The problem
A faithful copy is required. Print each line of the data exactly and omit the pictures.

***** Supplied material *****

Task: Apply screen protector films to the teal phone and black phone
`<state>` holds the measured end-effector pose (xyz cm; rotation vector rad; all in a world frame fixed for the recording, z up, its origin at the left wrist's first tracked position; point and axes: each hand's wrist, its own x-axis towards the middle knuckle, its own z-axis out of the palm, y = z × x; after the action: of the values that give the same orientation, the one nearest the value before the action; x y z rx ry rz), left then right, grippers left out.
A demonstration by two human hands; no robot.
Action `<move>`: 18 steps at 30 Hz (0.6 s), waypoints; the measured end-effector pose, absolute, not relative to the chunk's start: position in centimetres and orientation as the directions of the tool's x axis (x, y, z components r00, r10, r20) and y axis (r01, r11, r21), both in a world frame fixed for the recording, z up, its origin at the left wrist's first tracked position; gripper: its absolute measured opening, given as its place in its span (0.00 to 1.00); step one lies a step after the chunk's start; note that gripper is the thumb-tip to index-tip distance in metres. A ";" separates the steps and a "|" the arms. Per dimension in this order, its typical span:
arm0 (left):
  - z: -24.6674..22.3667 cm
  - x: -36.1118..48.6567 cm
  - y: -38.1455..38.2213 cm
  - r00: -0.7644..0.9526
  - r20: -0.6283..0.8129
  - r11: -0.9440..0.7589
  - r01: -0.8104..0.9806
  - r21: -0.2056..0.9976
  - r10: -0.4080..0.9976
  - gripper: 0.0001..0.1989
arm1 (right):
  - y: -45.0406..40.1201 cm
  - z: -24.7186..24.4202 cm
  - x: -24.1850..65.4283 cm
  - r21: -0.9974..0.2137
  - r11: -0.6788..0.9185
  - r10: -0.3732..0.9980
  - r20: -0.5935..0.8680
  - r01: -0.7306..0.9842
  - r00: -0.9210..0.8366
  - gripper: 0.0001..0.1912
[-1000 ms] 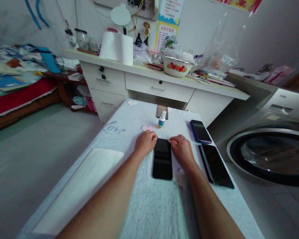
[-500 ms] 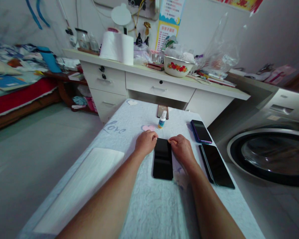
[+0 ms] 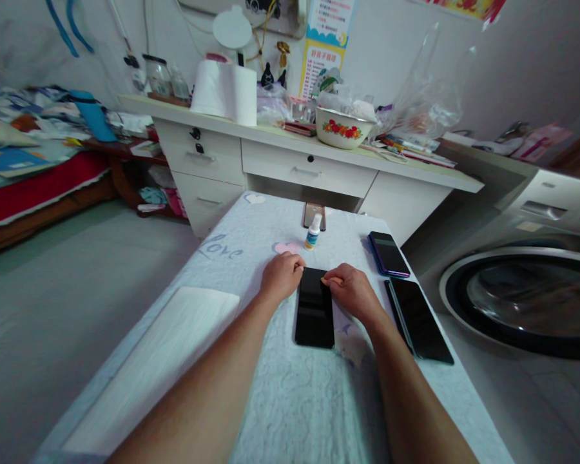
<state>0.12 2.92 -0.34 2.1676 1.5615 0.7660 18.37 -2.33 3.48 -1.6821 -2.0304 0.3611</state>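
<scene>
A black phone (image 3: 314, 316) lies flat, screen up, on the cloth-covered table. My left hand (image 3: 283, 276) is closed at its upper left corner, fingers curled and the thumb side against the edge. My right hand (image 3: 350, 288) is closed in a pinch, its fingertips over the upper right edge of the screen; whatever is between them is too small to make out. Just beyond the phone stands a small white spray bottle (image 3: 312, 233) with a blue and yellow label. Behind that bottle lies a brownish phone (image 3: 314, 216).
On the right of the table (image 3: 290, 412) lie a purple-edged phone (image 3: 389, 254) and a larger dark device (image 3: 421, 320). A white sheet (image 3: 159, 364) lies at the left. Beyond is a white desk (image 3: 280, 164) with a flowered bowl (image 3: 344, 129). A washing machine (image 3: 536, 258) stands right.
My right hand has shifted slightly left, its fingertips moving from beside the phone's edge onto the screen's upper right. My left hand stays at the corner.
</scene>
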 end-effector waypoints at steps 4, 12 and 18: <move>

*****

Your solution
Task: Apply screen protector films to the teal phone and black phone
`<state>` holds the measured end-effector pose (xyz cm; rotation vector rad; all in a world frame fixed for the recording, z up, its origin at the left wrist's first tracked position; point and axes: each hand's wrist, its own x-axis towards the middle knuckle, its own z-axis out of the palm, y = z × x; after the action: of the values that give the same orientation, the one nearest the value before the action; x y z rx ry rz), left then right, grippers left out.
A demonstration by two human hands; no robot.
Action `<move>`: 18 steps at 30 Hz (0.6 s), waypoints; the measured end-effector pose, absolute, not relative to the chunk's start: position in centimetres and orientation as the directions of the tool's x axis (x, y, z components r00, r10, r20) and y axis (r01, r11, r21), both in a world frame fixed for the recording, z up, its origin at the left wrist's first tracked position; gripper: its absolute measured opening, given as its place in its span (0.00 to 1.00); step one lies a step after the chunk's start; note that gripper is the thumb-tip to index-tip distance in metres. A ";" separates the steps and a "|" the arms. Per dimension in this order, its typical span:
arm0 (left):
  - z: -24.6674..22.3667 cm
  - x: -36.1118..48.6567 cm
  - y: -38.1455..38.2213 cm
  - r00: -0.7644..0.9526
  - r20: -0.6283..0.8129
  - r11: -0.9440..0.7589
  - r01: -0.8104..0.9806
  - r21: -0.2056..0.9976
  - r10: -0.4080..0.9976
  - gripper: 0.0001..0.1989
arm1 (right):
  - y: -45.0406..40.1201 cm
  - z: -24.7186..24.4202 cm
  - x: -24.1850..65.4283 cm
  - r21: -0.9974..0.2137
  - r11: -0.6788..0.9185
  - r10: -0.3732..0.9980
  - r20: -0.5935..0.8680
  - r01: -0.7306..0.9842
  - r00: -0.9210..0.8366
  - gripper: 0.0001..0.1912
[-1000 ms] 
[-500 ms] 
[+0 ms] 
<state>0.12 2.92 -0.34 2.1676 1.5615 0.7660 18.37 -2.33 3.48 -1.6821 -2.0304 0.3611</state>
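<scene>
A black phone (image 3: 314, 316) lies flat, screen up, on the cloth-covered table. My left hand (image 3: 283, 276) is closed at its upper left corner, fingers curled and the thumb side against the edge. My right hand (image 3: 350, 288) is closed in a pinch, its fingertips over the upper right edge of the screen; whatever is between them is too small to make out. Just beyond the phone stands a small white spray bottle (image 3: 312, 233) with a blue and yellow label. Behind that bottle lies a brownish phone (image 3: 314, 216).
On the right of the table (image 3: 290, 412) lie a purple-edged phone (image 3: 389, 254) and a larger dark device (image 3: 421, 320). A white sheet (image 3: 159, 364) lies at the left. Beyond is a white desk (image 3: 280, 164) with a flowered bowl (image 3: 344, 129). A washing machine (image 3: 536, 258) stands right.
My right hand has shifted slightly left, its fingertips moving from beside the phone's edge onto the screen's upper right. My left hand stays at the corner.
</scene>
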 end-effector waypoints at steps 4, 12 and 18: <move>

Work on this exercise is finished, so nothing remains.